Les chauffeurs de taxi, qui demandent 38 $ pour une course entre le centre-ville et l’aéroport, crient à l'injustice.

Dory Saliba, porte-parole du Regroupement des corporations et coopératives de taxis montréalaises, qui représente 85% des chauffeurs, affirme que son industrie n’a jamais été consultée avant la mise en place de la ligne 747.

«C’est une très mauvaise nouvelle, une catastrophe pour l’industrie. On compte sur ces voyages (entre l’aéroport et le centre-ville) pour arrondir nos journées», déplore-t-il en entrevue.

Pour lui, les chauffeurs de taxi «n’ont pas les moyens de baisser leurs prix pour concurrencer la STM», puisque «le coût de l’essence augmente constamment».

Près de 300 taxis attendent à l’aéroport, et font actuellement de 10 à 14 voyages par jour.

Pratique pour les employés

La nouvelle ligne marque aussi la fin de l’Aérobus, un service de navette par autocar qui était exploité par la compagnie privée Groupe La Québécoise, et qui coûtait 16 $ pour un aller simple.

«La 747 est à la fois une ligne qui va desservir les touristes et les voyageurs, mais aussi les travailleurs parce que l’aéroport est un centre d’emplois très important», a expliqué jeudi Michel Labrecque, le président de la STM, en conférence de presse.

27 000 personnes travaillent chaque jour sur le site de l’aéroport Trudeau, dont 4500 à l’intérieur même de l’aérogare.

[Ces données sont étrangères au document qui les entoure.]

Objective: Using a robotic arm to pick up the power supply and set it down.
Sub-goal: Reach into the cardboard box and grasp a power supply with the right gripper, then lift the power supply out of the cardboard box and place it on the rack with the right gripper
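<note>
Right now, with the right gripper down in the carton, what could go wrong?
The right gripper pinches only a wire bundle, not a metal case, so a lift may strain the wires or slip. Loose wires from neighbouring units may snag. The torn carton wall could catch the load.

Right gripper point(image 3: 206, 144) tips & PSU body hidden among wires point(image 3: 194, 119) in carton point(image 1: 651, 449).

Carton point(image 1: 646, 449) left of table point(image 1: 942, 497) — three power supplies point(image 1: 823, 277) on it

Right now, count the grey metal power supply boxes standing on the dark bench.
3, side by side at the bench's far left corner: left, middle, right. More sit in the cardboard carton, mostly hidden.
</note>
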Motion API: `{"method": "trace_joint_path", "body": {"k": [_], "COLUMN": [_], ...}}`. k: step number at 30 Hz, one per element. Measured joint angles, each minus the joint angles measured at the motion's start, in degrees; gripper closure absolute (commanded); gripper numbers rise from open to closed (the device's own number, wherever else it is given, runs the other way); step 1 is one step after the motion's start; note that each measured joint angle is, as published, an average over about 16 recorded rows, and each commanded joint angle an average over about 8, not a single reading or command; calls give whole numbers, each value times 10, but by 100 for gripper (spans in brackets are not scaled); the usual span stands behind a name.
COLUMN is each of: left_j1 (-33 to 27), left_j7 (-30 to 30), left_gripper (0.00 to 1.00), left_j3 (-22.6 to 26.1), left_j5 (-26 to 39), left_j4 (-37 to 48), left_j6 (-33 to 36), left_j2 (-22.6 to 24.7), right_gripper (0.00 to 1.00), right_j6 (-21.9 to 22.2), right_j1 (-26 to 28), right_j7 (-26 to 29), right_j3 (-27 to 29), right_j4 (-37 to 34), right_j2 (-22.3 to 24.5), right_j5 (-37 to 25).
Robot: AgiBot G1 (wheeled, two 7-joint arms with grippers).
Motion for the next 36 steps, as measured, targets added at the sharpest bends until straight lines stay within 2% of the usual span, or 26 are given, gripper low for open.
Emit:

«Pour les employeurs qui ont de la difficulté à recruter du personnel, c’est une très bonne nouvelle», a observé James Cherry, le président-directeur général d’Aéroports de Montréal.

Service 24 heures sur 24

Huit autobus de la STM ont été aménagés spécialement pour le nouveau service de l’aéroport. On y retrouve seulement 28 places assises, parce que quelques sièges ont été enlevés pour faire place à des porte-bagages.

La STM prévoit que 1000 personnes par jour utiliseront son nouveau service, qui sera offert toutes les 20 minutes aux heures de pointe et toutes les 30 minutes hors pointe.

Jeudi, les autorités de la STM et de l’aéroport ont assuré que le nouveau service pourrait très bien cohabiter avec l’éventuelle ferroviaire entre le centre-ville et l’aéroport, dont le choix du tracé est sans cesse reporté.

«Même avec la navette, la ligne 747 peut très bien survivre, parce qu’elle sera plus pratique pour les gens qui partent de (la station de métro) Lionel-Groulx», assure Michel Labrecque.

La STM a mis deux ans à concevoir cette nouvelle ligne d’autobus, lui coûtera 3,3 M$ par année à exploiter.